Many examples of the new generation of gabled roofs lack conventional gutters: “Without overhangs, we collect water around the base of the house in a gravel basin with pipes below the level,” explains Bruns. “Removing the gutter and letting the water run down the sides of the house is an innovative way to deal with this water.” Access to the interior and a glorification of the interior gables are also common features. “The problem with conventional gabled roofs is that you can never live in them unless you explore and play in the attic,” Bonner says.
Putting the form and its cultural currency at the service of people who had no access to it in the past also encourages explorations of affordable versions, which can be even more fun. Take, for example, the Bastion Community, OJT’s recently completed affordable housing development for veterans in New Orleans’ Gentilly neighborhood. The aerial view mirrors that of idyllic 1950s and 1960s suburbs such as Levittown, New York, where charming pointed rooflines also contained restrictive racial similarities that forbade sale to non-whites.
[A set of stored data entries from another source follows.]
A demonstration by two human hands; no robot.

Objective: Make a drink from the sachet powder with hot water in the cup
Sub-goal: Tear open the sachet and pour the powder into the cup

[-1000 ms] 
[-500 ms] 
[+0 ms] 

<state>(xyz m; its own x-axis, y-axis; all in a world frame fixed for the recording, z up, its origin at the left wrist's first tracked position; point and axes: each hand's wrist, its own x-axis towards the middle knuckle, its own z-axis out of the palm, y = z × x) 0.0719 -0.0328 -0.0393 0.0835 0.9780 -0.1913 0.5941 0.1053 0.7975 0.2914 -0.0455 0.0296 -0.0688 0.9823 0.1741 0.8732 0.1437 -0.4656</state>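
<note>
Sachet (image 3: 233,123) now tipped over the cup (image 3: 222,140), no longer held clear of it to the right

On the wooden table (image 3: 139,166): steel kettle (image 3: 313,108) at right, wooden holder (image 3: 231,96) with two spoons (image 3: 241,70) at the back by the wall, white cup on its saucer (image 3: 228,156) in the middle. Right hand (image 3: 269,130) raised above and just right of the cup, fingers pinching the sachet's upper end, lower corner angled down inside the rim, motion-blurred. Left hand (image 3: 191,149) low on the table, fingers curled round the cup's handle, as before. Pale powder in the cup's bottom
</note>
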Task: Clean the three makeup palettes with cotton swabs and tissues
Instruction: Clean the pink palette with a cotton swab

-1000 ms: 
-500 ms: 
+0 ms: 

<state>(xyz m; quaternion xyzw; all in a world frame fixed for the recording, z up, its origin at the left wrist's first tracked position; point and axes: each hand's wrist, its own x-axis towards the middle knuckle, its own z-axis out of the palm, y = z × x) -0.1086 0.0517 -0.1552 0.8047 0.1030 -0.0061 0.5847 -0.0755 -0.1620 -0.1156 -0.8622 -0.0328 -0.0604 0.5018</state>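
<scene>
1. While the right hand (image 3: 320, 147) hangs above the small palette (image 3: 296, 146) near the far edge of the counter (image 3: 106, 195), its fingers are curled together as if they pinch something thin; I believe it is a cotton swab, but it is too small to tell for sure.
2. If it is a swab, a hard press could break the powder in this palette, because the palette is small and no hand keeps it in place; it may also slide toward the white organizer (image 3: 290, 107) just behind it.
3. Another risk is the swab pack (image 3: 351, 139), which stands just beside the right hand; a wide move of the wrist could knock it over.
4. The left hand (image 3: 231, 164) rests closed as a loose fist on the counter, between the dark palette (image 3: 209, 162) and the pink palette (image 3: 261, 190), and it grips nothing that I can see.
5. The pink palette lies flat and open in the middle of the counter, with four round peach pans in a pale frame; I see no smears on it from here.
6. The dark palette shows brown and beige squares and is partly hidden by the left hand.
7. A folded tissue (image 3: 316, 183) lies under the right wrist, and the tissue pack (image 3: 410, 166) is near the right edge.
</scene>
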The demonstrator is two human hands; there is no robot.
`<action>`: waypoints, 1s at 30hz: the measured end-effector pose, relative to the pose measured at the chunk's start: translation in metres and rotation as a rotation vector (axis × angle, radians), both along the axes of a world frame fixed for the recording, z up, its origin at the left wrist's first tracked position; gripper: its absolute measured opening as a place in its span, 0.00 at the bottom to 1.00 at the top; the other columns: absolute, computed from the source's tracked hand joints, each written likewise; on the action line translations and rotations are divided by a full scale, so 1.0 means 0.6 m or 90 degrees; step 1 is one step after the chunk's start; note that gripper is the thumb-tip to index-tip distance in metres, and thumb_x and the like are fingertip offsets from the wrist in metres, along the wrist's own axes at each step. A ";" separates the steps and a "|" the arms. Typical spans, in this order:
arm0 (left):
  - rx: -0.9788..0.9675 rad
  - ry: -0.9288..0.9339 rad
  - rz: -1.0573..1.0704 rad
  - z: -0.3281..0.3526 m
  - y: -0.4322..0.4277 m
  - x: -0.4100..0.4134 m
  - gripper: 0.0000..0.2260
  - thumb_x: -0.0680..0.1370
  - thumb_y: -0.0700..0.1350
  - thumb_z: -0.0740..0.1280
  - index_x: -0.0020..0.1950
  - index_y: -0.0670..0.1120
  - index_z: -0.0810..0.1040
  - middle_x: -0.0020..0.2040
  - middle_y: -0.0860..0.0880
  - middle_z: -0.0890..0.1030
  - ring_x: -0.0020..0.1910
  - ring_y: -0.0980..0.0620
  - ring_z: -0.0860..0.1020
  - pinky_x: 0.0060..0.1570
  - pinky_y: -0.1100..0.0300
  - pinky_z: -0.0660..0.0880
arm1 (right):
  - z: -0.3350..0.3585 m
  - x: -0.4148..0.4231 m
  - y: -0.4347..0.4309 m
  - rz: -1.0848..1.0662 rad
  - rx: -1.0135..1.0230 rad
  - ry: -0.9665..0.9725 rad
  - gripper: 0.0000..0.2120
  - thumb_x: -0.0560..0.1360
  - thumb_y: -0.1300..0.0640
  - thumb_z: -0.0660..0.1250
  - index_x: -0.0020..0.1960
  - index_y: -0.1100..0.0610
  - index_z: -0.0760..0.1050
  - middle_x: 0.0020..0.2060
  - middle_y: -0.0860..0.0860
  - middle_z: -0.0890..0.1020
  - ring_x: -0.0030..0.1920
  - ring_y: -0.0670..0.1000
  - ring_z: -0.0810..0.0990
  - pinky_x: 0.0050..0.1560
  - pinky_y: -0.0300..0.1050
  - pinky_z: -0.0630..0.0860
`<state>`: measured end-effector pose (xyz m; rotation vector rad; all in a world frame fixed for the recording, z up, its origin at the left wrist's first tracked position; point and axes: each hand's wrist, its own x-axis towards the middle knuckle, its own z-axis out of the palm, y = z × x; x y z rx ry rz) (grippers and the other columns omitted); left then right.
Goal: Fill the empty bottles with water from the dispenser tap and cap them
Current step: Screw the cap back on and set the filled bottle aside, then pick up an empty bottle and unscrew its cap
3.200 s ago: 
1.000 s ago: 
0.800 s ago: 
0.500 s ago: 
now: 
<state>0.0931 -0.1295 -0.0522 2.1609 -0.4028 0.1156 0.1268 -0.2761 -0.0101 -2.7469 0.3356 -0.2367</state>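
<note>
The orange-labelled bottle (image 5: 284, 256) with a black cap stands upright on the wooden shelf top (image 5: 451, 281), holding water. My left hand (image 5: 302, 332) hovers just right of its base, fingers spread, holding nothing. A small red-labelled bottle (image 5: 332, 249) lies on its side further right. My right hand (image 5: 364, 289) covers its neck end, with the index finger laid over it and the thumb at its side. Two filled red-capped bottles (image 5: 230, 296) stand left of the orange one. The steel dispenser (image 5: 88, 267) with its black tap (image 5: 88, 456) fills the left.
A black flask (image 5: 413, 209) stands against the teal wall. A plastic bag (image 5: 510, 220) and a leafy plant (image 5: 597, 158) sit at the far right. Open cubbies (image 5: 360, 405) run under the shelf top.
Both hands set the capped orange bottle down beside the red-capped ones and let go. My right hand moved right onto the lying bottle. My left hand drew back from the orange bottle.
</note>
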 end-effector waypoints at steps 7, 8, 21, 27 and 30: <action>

Although marketed as a symbol of home ownership to the masses, those iconic suburban rooflines were associated with redlining for the marginalized. A resemblance to those once restrictive suburbs is a hallmark of Tate’s project that makes it almost resemble a housing-type reclamation – even if it wasn’t his intention. “The objectives were to develop a massive and spatial organization that supported the mission and would integrate into the surrounding neighborhood,” he says.
In areas of Alabama, Nebraska, and Wyoming, and in Wisconsin, where Bruns Architecture is located, some developers still rely on restrictive agreements, though they no longer impose racial exclusivity, but only architectural homogeneity. “Frank Lloyd Wright’s house would not have been acceptable in these developments,” says Stephen Bruns. One of his clients looking for a lot to build on dug through more than 124 pages of legal texts to find that the developers selling the lot had not only added a pitched roof agreement, but even the degree of specified the slope. “Through these covenants, uniformity has been created and the decision of one person is conditionally prescribed,” says Bruns.
Viewed through that lens, developers and their architecture control committees and homeowners’ associations could undermine efforts to update and improve facades, in the same way the proposed Trump administration order to restrict federal architectural styles could hinder innovation in may have killed public buildings.
Of the growing number of hybridized, new-familiar-contextual projects, there are plenty of innovators looking to adapt previous forms — not just anchor them in new construction — to bring about real change. “We’re trying to engage in a dialogue with our environment, not our own conversation,” Tate says.